Whether driving is the right idea for a holiday at this point in human history is another question…I get that. And as a tourist, I think to myself, fingers drumming the steering wheel, I can’t know to what extent my happy experience of the highway reflects the shitshow I bring with me internally, the stroke of providence which may, for all I know, have gifted us a charmed run this particular day, or to what extent a couple of hours’ quiet sanity, navigating the breadth of the island of Ireland, naturally begets an acid dispatch on the brass neck of the British State.
 
So near so Spar
In the village of Kinvara the season may be over but for the dogged traveler that spells no end to the wonderment which awaits – it being miraculous, to take a random example, how lavishly-stocked the Irish manifestation of Spar is. For all I know about Brexit, the ‘Leave’ storyline may have been an overdue black eye for the elites still technically awaiting its reward from the arc of history – but right now it’s difficult to ignore the sight of a Spar that looks better stocked than a British Tesco.
Expensive, mind, but plentiful in the kinds of products which have been disappearing from British shelves in recent times.
Matt Molloy’s pub, Westport
I’m loading niche foodstuffs into my car when an old man stops. “Ah, I see you’ve bought some logs there!” he says. “Yes, having a fire,” I reply, referencing the wood-burning stove which is the centre-piece of our rented accommodation. “Grand! Are you on holiday, then?” “Yes, we’re in an AirBnb just up the road.” This man speaks English, I note, but his friendliness is incomprehensibly foreign. “Where have you come from?” he asks. “Manchester.” “Really? I lived in Wiltshire for thirteen years, right by Stonehenge!” “No way!” “Listen, do you know a fellow called…” “Look I’m awfully sorry but I really have to get back…”  “Oh, don’t mind me…well, enjoy your stay in Ireland!”
As a tourist, of course, I can’t know to what extent this visitation of a friendly Irishman is an insight into national character slash indictment of how comparatively pent up the British have become as a race.

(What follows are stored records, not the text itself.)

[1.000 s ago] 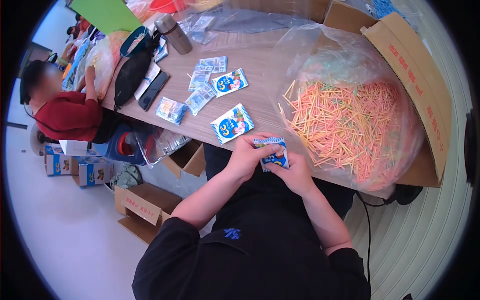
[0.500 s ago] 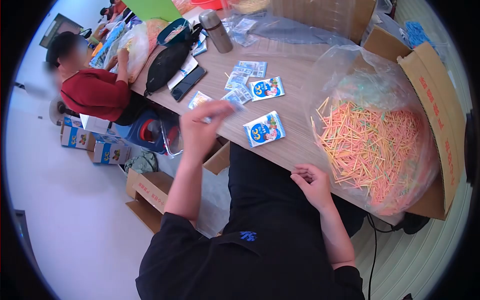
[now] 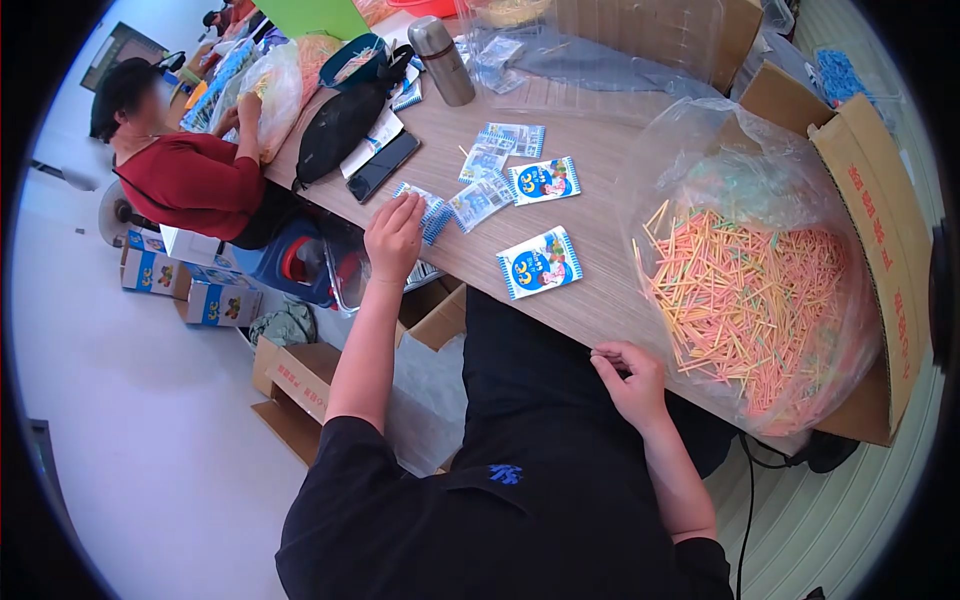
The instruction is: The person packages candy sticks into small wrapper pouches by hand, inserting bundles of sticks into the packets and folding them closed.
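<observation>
My left hand (image 3: pixel 394 240) is at the table's left front edge, its fingers closed together on the near side of a blue-and-white packet (image 3: pixel 432 213). Its fingertips partly cover that packet. Beside it lie several flat packets with a clear printed side up, one of them a see-through packet (image 3: pixel 481 200). To their right are two blue-and-white packets face up, an upper packet (image 3: pixel 544 181) and a lower packet (image 3: pixel 540 263). My right hand (image 3: pixel 632 382) rests by the front edge, loosely curled with the thumb apart, and nothing shows in it.
On the right, a clear bag of thin pastel sticks (image 3: pixel 745 300) sits in an open carton (image 3: pixel 880 260). Toward the back left are a steel flask (image 3: pixel 441 62), a phone (image 3: pixel 384 167) and a black pouch (image 3: pixel 340 130). A person in red (image 3: pixel 190 185) works farther left.
My left hand has moved down from above the packets, and its fingers are now on the leftmost packet. My right hand stays at the table edge. The view has shifted slightly.
</observation>
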Demonstrator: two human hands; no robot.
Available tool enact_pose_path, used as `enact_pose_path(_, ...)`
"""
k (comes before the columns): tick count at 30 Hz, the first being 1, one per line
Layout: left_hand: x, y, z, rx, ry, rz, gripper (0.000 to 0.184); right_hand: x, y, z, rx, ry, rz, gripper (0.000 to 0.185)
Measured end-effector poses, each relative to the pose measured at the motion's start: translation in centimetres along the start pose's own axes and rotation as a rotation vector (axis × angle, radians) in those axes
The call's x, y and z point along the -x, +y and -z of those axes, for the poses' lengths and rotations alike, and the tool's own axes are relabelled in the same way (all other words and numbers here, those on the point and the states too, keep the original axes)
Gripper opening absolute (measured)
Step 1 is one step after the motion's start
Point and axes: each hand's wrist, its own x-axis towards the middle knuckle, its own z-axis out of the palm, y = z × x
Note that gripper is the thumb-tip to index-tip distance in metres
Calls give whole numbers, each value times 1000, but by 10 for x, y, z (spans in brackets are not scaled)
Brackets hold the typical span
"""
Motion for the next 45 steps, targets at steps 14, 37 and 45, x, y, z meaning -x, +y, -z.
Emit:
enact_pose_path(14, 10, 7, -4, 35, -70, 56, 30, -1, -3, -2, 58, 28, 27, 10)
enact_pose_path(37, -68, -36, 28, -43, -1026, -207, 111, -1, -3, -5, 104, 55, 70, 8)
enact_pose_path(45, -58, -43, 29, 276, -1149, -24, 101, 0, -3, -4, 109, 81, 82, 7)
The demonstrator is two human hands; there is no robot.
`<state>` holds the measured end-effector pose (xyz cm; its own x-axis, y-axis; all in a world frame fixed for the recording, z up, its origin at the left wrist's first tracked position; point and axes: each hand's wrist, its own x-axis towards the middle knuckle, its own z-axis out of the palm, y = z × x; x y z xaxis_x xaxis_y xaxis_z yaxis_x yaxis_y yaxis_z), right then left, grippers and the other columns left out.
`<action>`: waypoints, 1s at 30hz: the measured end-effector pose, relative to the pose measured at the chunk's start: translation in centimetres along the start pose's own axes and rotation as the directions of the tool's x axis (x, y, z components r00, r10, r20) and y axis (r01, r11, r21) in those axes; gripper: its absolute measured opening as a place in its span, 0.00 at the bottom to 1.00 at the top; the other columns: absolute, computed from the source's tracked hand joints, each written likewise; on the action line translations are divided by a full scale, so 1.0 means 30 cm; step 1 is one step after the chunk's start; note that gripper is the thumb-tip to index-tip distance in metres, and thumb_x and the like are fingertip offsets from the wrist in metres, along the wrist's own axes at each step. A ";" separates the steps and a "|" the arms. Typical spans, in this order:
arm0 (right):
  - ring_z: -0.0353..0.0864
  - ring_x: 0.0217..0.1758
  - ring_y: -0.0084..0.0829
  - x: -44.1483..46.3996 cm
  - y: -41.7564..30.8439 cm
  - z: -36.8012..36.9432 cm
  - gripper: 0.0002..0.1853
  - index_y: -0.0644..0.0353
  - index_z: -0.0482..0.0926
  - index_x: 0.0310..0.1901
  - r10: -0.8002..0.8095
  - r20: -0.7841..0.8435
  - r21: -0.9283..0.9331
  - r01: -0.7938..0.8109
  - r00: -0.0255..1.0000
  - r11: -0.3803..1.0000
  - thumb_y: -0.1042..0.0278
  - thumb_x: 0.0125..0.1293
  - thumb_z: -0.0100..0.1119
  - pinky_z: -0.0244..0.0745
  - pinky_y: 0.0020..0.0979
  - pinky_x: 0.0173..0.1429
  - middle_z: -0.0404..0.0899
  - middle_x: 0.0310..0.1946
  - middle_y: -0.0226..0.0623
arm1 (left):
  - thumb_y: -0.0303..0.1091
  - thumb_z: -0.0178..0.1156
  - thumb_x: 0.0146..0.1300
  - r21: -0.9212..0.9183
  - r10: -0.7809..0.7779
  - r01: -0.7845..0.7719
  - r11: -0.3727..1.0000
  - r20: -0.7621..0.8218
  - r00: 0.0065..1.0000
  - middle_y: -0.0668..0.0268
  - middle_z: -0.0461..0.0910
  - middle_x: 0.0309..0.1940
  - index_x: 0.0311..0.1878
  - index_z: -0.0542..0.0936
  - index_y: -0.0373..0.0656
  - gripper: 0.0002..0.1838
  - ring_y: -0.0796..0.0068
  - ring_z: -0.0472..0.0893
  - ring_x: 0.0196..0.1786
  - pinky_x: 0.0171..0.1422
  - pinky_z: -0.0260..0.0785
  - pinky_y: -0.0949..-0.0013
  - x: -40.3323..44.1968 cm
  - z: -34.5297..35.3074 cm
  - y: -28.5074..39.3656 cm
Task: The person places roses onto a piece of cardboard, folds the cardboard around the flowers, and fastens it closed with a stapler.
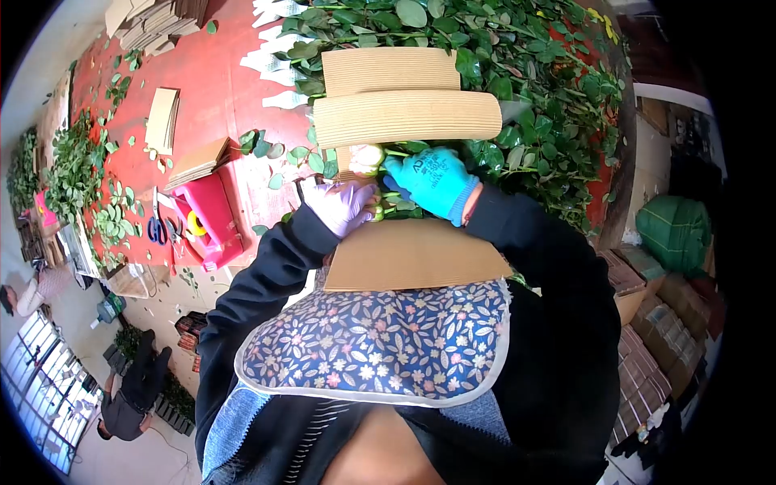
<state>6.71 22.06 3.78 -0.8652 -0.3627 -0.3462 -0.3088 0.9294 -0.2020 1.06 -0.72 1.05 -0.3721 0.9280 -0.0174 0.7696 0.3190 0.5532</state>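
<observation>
My left hand [339,204], in a pale purple glove, has its fingers closed around something near small green-and-pink flower heads; what it grips is hidden. My right hand [436,183], in a turquoise glove, is closed over green stems just right of a pale pink rose [366,159]. Both hands are between two pieces of corrugated cardboard. The upper cardboard [408,118] curls over at its near edge, beyond my hands. A flat brown sheet [416,255] lies nearer my body, above a floral apron [380,343].
Leafy stems [550,121] cover the red table [234,73] on the right. On the left are a pink holder [212,222], scissors [157,226], cardboard pieces [162,121] and a cardboard stack [158,24]. Another person [129,396] is at the lower left, well apart.
</observation>
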 end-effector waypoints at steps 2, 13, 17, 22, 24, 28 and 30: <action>0.83 0.22 0.37 0.014 0.012 0.049 0.10 0.54 0.77 0.43 -0.059 -0.063 -0.042 0.056 0.996 0.998 0.59 0.69 0.50 0.72 0.44 0.22 0.80 0.21 0.32 | 0.42 0.70 0.56 -0.017 0.005 -0.005 1.000 0.001 1.000 0.62 0.81 0.34 0.57 0.77 0.45 0.26 0.62 0.84 0.34 0.38 0.76 0.62 0.000 0.006 -0.006; 0.83 0.23 0.38 -0.001 0.022 0.033 0.12 0.52 0.77 0.50 -0.192 -0.035 -0.076 0.189 0.981 0.979 0.63 0.67 0.51 0.72 0.43 0.23 0.79 0.21 0.30 | 0.32 0.71 0.49 0.014 -0.037 0.038 0.999 -0.035 0.999 0.58 0.77 0.56 0.49 0.81 0.40 0.22 0.62 0.85 0.47 0.48 0.81 0.64 -0.013 0.007 0.025; 0.80 0.20 0.38 -0.035 0.001 -0.050 0.15 0.52 0.77 0.50 -0.104 -0.233 0.055 0.120 0.967 0.991 0.55 0.68 0.55 0.71 0.42 0.24 0.77 0.17 0.32 | 0.31 0.70 0.50 -0.062 -0.069 0.069 0.996 -0.003 0.998 0.58 0.77 0.55 0.49 0.81 0.39 0.21 0.62 0.85 0.47 0.47 0.81 0.65 -0.018 0.013 0.023; 0.81 0.22 0.42 0.022 0.013 -0.006 0.15 0.53 0.79 0.48 0.054 -0.185 0.018 -0.051 0.981 0.999 0.53 0.69 0.57 0.72 0.47 0.29 0.78 0.19 0.35 | 0.31 0.70 0.50 -0.100 -0.060 0.056 0.993 -0.039 0.997 0.58 0.78 0.55 0.49 0.81 0.39 0.20 0.64 0.85 0.47 0.47 0.80 0.65 -0.021 0.021 0.015; 0.81 0.25 0.44 0.038 0.021 0.005 0.13 0.54 0.78 0.44 0.068 -0.102 0.067 -0.062 0.992 0.996 0.54 0.69 0.58 0.72 0.48 0.32 0.80 0.21 0.37 | 0.31 0.70 0.50 -0.071 -0.061 0.058 0.996 -0.042 0.997 0.58 0.78 0.54 0.49 0.81 0.38 0.20 0.63 0.85 0.47 0.47 0.80 0.65 -0.020 0.005 0.027; 0.83 0.34 0.48 0.032 0.036 -0.017 0.11 0.57 0.77 0.38 0.071 -0.125 0.218 -0.042 0.990 0.975 0.58 0.66 0.59 0.74 0.49 0.38 0.82 0.29 0.44 | 0.30 0.69 0.51 -0.093 -0.041 0.036 0.995 -0.053 0.998 0.58 0.78 0.53 0.48 0.81 0.38 0.19 0.63 0.85 0.47 0.46 0.80 0.64 -0.013 0.013 0.019; 0.83 0.34 0.48 0.016 0.055 -0.004 0.12 0.57 0.78 0.37 0.012 -0.152 0.451 0.058 0.988 0.891 0.56 0.67 0.58 0.73 0.49 0.38 0.82 0.28 0.44 | 0.30 0.69 0.51 -0.114 -0.100 0.101 0.988 0.014 0.995 0.57 0.78 0.53 0.47 0.81 0.40 0.18 0.61 0.85 0.47 0.46 0.80 0.63 -0.017 0.014 0.020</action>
<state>5.74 23.43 3.41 -0.9188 -0.3369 -0.2056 -0.1474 0.7762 -0.6130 1.93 -0.91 1.04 -0.4395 0.8942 -0.0845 0.6639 0.3868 0.6401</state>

But you go in the pubs where traditional music is played –  Tigh Chóilí in Galway, Matt Molloy’s in Westport – and you think about the drinking culture, the pursuit of the craic, and how it seems a bit more a quest for “us” rather than “us and them.”
 
Week within a week
The Ireland experience, then, with its nipple tweaked by Brexit. I haven’t been here for twenty-five years and can read little between the lines. In the copy of the Irish Times I pick up, diarist Frank McNally – tasked with teasing wry observation from the raw material of the week – picks apart the American appropriation of Halloween. Which to be fair, the locals seem to celebrate as we would Christmas, were it to be announced this was to be the last Christmas ever.
Papers
Elsewhere, columnist Fintan O’Toole feels nervous about Britain’s new Prime Minister. “A soft target for British resentment,” he writes of Rishi Sunak, the first true Brexiteer PM, but a man he sees pinned by that cause’s central, self-defeating contradiction. “Global Britain is the elite idea of Brexit. But that carriage was yoked to a much more nativist workhorse: the anger of those for whom globalization has been a false promise.”
Bad optics for the hedge fund Brahmin. “Watch for the rise of that other use of “globalist” against Sunak,” writes O’Toole. “He is – because of his ethnicity, his ostentatious wealth and his detachment from ordinary English life – a soft target for the resentments that Brexit channelled but could not satisfy.”
Irish interest in Anglotoxicity relates in large part to what the hell is going to happen in the North, of course…and the view from across the water may weigh heavily in the eyeballs. What will those crazy Tories do next…or find themselves dragged into by the tide of their support?
Agreement on the Northern Ireland protocol would be one thing – but which way then the drift for nationalism and the Union?